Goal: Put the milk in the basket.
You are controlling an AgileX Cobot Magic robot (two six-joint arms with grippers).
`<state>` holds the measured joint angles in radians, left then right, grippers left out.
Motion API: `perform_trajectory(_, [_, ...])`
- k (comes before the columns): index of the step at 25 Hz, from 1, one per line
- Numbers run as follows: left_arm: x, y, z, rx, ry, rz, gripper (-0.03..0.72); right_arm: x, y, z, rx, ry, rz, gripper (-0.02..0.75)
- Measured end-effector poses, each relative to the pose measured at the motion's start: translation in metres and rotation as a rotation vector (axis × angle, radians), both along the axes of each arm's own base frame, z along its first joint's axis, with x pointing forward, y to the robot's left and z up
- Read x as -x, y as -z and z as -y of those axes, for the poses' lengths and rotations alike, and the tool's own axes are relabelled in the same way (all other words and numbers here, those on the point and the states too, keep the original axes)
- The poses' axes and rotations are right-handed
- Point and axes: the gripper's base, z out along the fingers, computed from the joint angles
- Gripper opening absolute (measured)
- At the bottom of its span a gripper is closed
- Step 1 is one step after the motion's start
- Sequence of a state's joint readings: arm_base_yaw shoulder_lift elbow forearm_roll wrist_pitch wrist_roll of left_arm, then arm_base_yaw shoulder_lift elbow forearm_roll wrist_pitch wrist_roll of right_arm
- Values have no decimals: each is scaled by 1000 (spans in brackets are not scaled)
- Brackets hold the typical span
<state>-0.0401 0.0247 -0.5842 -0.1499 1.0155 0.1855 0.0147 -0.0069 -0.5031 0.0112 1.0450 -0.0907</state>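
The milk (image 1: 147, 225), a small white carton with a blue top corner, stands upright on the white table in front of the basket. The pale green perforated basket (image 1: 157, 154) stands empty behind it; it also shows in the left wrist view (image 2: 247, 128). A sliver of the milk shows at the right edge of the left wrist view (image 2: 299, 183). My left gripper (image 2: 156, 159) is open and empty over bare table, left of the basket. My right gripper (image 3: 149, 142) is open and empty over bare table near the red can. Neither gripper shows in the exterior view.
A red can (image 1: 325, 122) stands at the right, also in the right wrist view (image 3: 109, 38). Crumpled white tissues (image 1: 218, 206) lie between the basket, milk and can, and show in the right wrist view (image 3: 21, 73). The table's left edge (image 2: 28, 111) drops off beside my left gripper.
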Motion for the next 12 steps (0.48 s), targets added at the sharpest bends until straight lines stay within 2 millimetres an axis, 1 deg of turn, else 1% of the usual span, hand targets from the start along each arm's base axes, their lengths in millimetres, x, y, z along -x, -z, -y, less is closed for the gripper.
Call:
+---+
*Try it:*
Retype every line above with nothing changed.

*Written response:*
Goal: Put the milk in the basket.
You are controlling an AgileX Cobot Magic robot (two six-joint arms with grippers).
`<state>` holds the measured joint angles in radians, left then right, grippers left out.
Motion API: `perform_trajectory(_, [_, ...])`
- k (comes before the columns): index of the step at 25 Hz, from 1, one per line
- Numbers run as follows: left_arm: x, y, z, rx, ry, rz, gripper (-0.03..0.72); right_arm: x, y, z, rx, ry, rz, gripper (-0.02..0.75)
- Measured end-effector poses, each relative to the pose measured at the motion's start: translation in metres and rotation as a rotation vector (axis × angle, radians), both along the axes of each arm's own base frame, z along its first joint's axis, with x pointing forward, y to the robot's left and z up
- Read x as -x, y as -z and z as -y of those axes, for the poses' lengths and rotations alike, and the tool's own axes are relabelled in the same way (all other words and numbers here, those on the point and the states too, keep the original axes)
- The poses' axes and rotations are right-handed
- Point and axes: the gripper's base, z out along the fingers, computed from the joint angles
- Gripper opening absolute (measured)
- At the bottom of its span a gripper is closed
- Step 1 is one step after the motion's start
- Sequence of a state's joint readings: arm_base_yaw shoulder_lift elbow forearm_roll wrist_pitch wrist_roll of left_arm, then arm_base_yaw shoulder_lift elbow forearm_roll wrist_pitch wrist_roll of right_arm
- Values have no decimals: each is scaled by 1000 (spans in brackets are not scaled)
- Brackets hold the typical span
<state>-0.0401 0.0247 -0.5842 -0.1499 1.0155 0.1855 0.0147 -0.0069 -0.5031 0.0112 1.0450 -0.0907</state>
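The milk (image 1: 147, 225), a small white carton with a blue top corner, stands upright on the white table in front of the basket. The pale green perforated basket (image 1: 157, 154) stands empty behind it; it also shows in the left wrist view (image 2: 247, 128). A sliver of the milk shows at the right edge of the left wrist view (image 2: 299, 183). My left gripper (image 2: 156, 159) is open and empty over bare table, left of the basket. My right gripper (image 3: 149, 142) is open and empty over bare table near the red can. Neither gripper shows in the exterior view.
A red can (image 1: 325, 122) stands at the right, also in the right wrist view (image 3: 109, 38). Crumpled white tissues (image 1: 218, 206) lie between the basket, milk and can, and show in the right wrist view (image 3: 21, 73). The table's left edge (image 2: 28, 111) drops off beside my left gripper.
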Motion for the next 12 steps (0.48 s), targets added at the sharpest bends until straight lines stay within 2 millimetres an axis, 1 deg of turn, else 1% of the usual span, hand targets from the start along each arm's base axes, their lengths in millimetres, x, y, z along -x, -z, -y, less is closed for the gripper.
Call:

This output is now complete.